Прозрачный социальный подтекст приобретают и сказки, легенды, этот жанр становится самостоятельной и значительной областью его творчества. Куда бы ни заносила Дорошевича и в это и в последующие времена журналистская судьба, он всегда чутко прислушивается к местным преданиям. Фольклор для него один из надежнейших источников познания. Он записывает сказки и легенды в Крыму и на Кавказе, в Индии и Македонии, в Турции и на Сицилии. Подобно профессиональным фольклористам, он иногда сообщает об источнике той или иной легенды. Сказку «Счастье» ему рассказала старая татарка. Легенда «Поцелуй» записана так, как она была услышана на Сицилии. Фабулу андижанской легенды «Призраки пустыни» сообщил художник Н. Ольшанский. Но в общем не научная обстоятельность составляет для него главную заботу. Хотя и эта сторона ему не чужда: ведь вел же он беседы с таким виднейшим востоковедом, как академик Сергей Федорович Ольденбург, собирал коллекции из предметов народного творчества в Индии, изучал специальные труды по ориенталистике. Несомненно его глубокое знакомство со многими памятниками восточной и европейской культур, античной эпохи. Очевидно и творческое использование мотивов и образов арабской плутовской и дидактической новеллы, исторического анекдота и волшебно-фантастической сказки. Элементы самых разных мотивов — экзотического восточного повествования, аттического остроумия, менипповой сатиры — стали основой таких его позднейших стилизаций, как «Человеческая память. Сказка Шахеразады», «Мудрец. Эллинская сказка», «Вдова из Эфеса. Сказка Петрония». Слышны в его сказках и легендах и отзвуки арабской любовной лирики, мотивы книги З. Нахшаби «Тути-Наме» («Книга попугая») и, конечно же, знаменитых сказок «Тысячи и одной ночи». Полное собрание последних в классическом французском переводе было его любимым чтением.
Но как бы ни был он увлечен красотой и мудростью Востока, как ни влекла подчас стилизация сама по себе (а бывали случаи, когда он поддавался ее завораживающему течению), все-таки в преобладающей части своего «сказочного» творчества Дорошевич сумел остаться самим собой, остроумным живописцем «человеческой комедии», откликавшимся на злобу дня. Другое дело, что даже злободневный отклик облекался у него в форму «вневременную, тяготеющую к стабильности и остраненности» типов и положений и в силу этого придавшую многим произведениям характер неумирающей, «вечной» сказки. Это свойство сказок и легенд Дорошевича позволило академику Д. С. Лихачеву назвать их «мудрыми»[829].

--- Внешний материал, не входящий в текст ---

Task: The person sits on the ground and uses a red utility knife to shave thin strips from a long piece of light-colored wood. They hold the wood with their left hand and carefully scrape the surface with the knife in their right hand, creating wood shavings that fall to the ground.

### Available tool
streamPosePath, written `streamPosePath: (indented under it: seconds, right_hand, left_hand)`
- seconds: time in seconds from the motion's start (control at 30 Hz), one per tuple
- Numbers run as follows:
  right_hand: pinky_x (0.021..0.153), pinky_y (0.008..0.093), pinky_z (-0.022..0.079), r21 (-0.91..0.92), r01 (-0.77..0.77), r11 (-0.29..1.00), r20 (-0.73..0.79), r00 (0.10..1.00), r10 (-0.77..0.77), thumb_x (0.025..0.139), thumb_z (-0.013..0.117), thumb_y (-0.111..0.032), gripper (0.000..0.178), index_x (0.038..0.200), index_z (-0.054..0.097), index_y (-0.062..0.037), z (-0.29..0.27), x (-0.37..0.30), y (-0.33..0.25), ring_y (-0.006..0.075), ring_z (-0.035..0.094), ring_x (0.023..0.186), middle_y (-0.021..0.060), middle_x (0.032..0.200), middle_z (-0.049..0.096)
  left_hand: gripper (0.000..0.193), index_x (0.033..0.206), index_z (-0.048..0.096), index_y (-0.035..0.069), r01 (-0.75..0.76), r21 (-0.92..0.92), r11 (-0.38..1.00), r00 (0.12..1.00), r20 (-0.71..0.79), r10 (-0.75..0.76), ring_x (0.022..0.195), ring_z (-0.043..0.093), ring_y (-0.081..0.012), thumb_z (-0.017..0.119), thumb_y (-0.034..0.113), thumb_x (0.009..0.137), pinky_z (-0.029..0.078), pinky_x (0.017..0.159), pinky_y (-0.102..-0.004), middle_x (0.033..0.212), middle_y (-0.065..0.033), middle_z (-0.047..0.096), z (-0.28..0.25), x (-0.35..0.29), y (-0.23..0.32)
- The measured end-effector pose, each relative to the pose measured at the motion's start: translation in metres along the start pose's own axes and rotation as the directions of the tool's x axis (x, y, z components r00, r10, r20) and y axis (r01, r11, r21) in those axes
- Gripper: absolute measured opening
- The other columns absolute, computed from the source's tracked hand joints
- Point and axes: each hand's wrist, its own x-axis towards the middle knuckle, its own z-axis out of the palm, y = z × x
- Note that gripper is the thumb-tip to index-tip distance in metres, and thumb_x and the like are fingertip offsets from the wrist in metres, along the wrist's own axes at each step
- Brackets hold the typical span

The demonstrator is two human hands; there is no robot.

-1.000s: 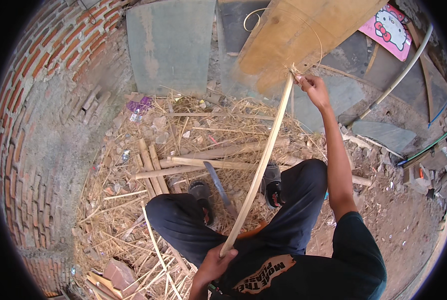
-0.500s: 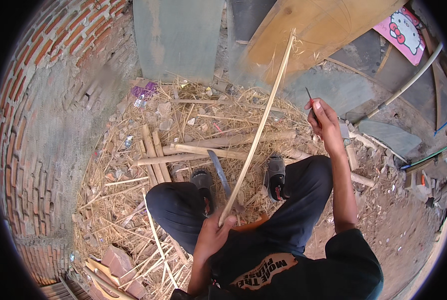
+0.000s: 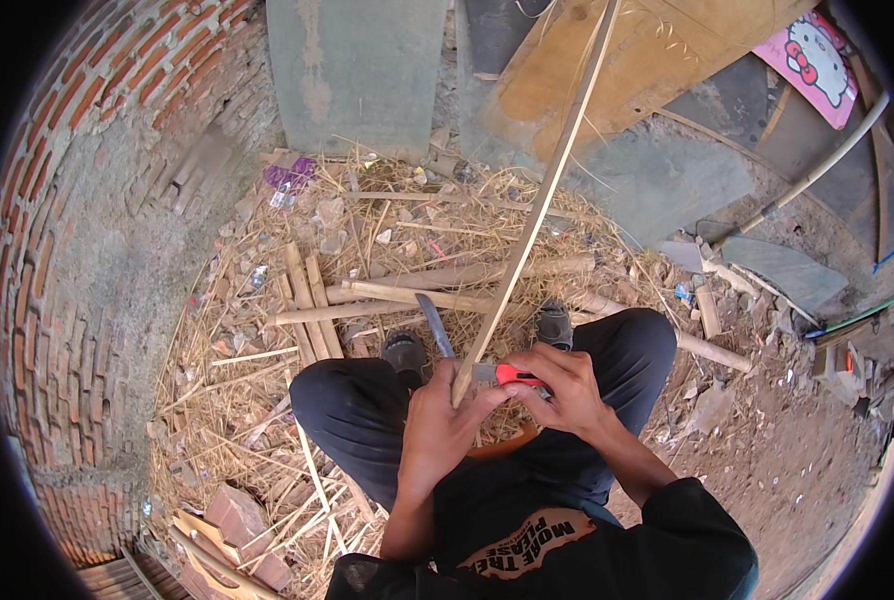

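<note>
My left hand (image 3: 440,428) is closed round the lower end of a long, thin bamboo strip (image 3: 539,215), which slants up and away past the far edge of the view. My right hand (image 3: 559,392) grips a red-handled utility knife (image 3: 517,375). Its blade lies against the strip just above my left fingers, and my right thumb reaches close to my left thumb. Between my feet a long machete-like blade (image 3: 434,326) leans up from the ground, its lower part hidden behind my left hand.
Straw and shavings (image 3: 237,410) cover the ground among bamboo pieces (image 3: 312,300) and rubble. A brick wall (image 3: 67,330) rises at the left. Boards (image 3: 357,80) stand at the far side. Red bricks (image 3: 237,520) lie near left, and a pale pipe (image 3: 817,175) slants at the right.
My right hand has come down and inward from the upper right, bringing the knife against the strip. The strip has turned, and its far end now runs out of view.
</note>
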Motion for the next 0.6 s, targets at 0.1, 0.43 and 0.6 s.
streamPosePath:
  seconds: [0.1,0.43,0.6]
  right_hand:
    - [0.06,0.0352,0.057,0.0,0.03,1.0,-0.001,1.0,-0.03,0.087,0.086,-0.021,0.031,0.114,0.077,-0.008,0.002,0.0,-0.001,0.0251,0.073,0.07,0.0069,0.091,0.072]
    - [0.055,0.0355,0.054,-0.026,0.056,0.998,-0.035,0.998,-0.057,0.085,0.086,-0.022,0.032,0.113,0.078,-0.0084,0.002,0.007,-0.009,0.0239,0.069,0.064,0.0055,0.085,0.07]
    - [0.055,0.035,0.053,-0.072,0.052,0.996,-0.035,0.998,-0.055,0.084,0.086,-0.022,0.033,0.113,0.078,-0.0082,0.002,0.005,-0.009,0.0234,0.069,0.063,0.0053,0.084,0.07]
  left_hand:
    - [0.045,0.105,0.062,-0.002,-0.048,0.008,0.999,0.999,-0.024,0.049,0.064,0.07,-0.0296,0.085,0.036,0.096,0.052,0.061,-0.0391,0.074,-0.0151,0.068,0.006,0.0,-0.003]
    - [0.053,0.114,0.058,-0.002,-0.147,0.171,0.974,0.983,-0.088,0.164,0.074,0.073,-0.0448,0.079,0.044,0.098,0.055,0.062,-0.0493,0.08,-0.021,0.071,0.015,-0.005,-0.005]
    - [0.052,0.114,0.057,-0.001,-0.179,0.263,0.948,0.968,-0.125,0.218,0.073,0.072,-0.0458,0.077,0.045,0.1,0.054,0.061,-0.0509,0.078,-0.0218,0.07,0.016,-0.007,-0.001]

И все-таки основное в отношении Дорошевича к фольклору — это «уловление» на его материале сути человеческих отношений, социальной психологии. Стремление постигнуть суть национальных традиций неизменно приводило его к той же социальности изображения, которая в ряде случаев получала толкование более широкое, в какой-то степени универсальное. Можно сказать, что обобщение разнообразных наблюдений, тяга к определенному синтезу лежат в основе его излюбленного легендарного мотива — «о происхождении». Первопричина зла, порока, доброй традиции, определенного характера и человеческого типа, даже появления какой-то вещи всегда остро интересовала его. Здесь ощущал он подлинный простор как для шутки, выдумки, фантазии, так и для злободневной сатиры. Вместе с тем в ряде произведений он выступает и как морализатор, увлеченный величием библейского мифа (легенды о Агасфере), и как лукавый эпикуреец, наслаждающийся мудростью и красотою Востока, и как дотошный описатель обычаев и нравов («Македонские легенды»). Материал у него, как правило, сам диктует форму, нередко отталкивающуюся от определенных традиций. Те же библейские легенды на темы Ветхого Завета отчасти находятся в русле народных рассказов Льва Толстого и перекликаются с такой более поздней стилизацией, как «Суламифь» А. И. Куприна.